The busy main road to Mount Tremper, Route 28, skirts the northern shore of Ashokan Reservoir, a beautiful 12-square-mile lake. Follow Route 28A around the 40 miles of shoreline for spectacular views of mountains rising in all directions; it's especially scenic in the fall. A little farther on, in Mount Tremper, Emerson Place (5340 Rte 28; www.emersonplace.com) is a surprising empire of refined goods and services at the southern edge of the Catskill Forest Preserve purposely built as a tourist destination. Emerson Country Store, inhabiting a mid-19th-century dairy barn, comprises a surprising array of upscale shops. But the major attraction in these parts is the Kaleidoscope at Emerson Place (tel. 877/688-5800). Like a planetarium, only trippier, the 60-foot kaleidoscope inside the old barn silo -- according to the Guinness Book of World Records the world's largest -- gives visitors an opportunity to climb inside the tube of a superhuman kaleidoscope. The psychedelic shows (Thurs-Mon 10am-5pm; $5, free for children under 12) are a blast, with different programs seasonally.

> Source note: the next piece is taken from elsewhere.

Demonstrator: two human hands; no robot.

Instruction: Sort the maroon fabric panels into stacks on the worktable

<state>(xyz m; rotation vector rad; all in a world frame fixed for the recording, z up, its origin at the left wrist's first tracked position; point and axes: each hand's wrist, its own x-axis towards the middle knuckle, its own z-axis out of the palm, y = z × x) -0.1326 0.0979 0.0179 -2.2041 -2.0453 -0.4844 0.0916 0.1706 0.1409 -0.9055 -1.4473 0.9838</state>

Tiny Phoenicia is an example of the revived Catskills. Only a few years ago, this was just another forgotten little town with gorgeous mountain views. At the end of the 1990s, a small handful of restaurateurs and young people moved in and revamped the place; today it's a symbol, like Rosendale and especially Andes, of the revitalization going on in the region. Though still a little rough around the edges, its perfectly unassuming Main Street now has a handful of creative, stylish shops and an excellent restaurant, all of which cohabit nicely with the longtime local bars. The town is surrounded in all directions by the big peaks of the Catskill Forest Preserve. The Town Tinker, Bridge Street (tel. 845/688-5553; www.towntinker.com), in a barn at the edge of town, rents inner tubes for floating down a 5-mile stretch of the Esopus River, something no kid could refuse. There are two river courses, one for novices and the other, which covers rapids and flumes, for expert floaters. Tubes are $12 per day, and the Tinker even provides tube taxi transportation ($5).

The Catskill Mountain Railroad, Route 28, Mount Pleasant (tel. 845/688-7400; www.catskillmtrailroad.com), operates a Scenic Train ($14 adults, $8 children 4-11, free for children under 4), a 12-mile round-trip between Phoenicia and Boiceville; after departing the Mount Pleasant depot, the train travels along the Esopus Creek. An added bonus on the shuttle is that you can tube down the river from Phoenicia to Mount Pleasant, and then take the train back. If you're lucky enough to be in the area in autumn, check out the Leaf Peeper Special.

Note: This information was accurate when it was published, but can change without notice. Please be sure to confirm all rates and details directly with the companies in question before planning your trip.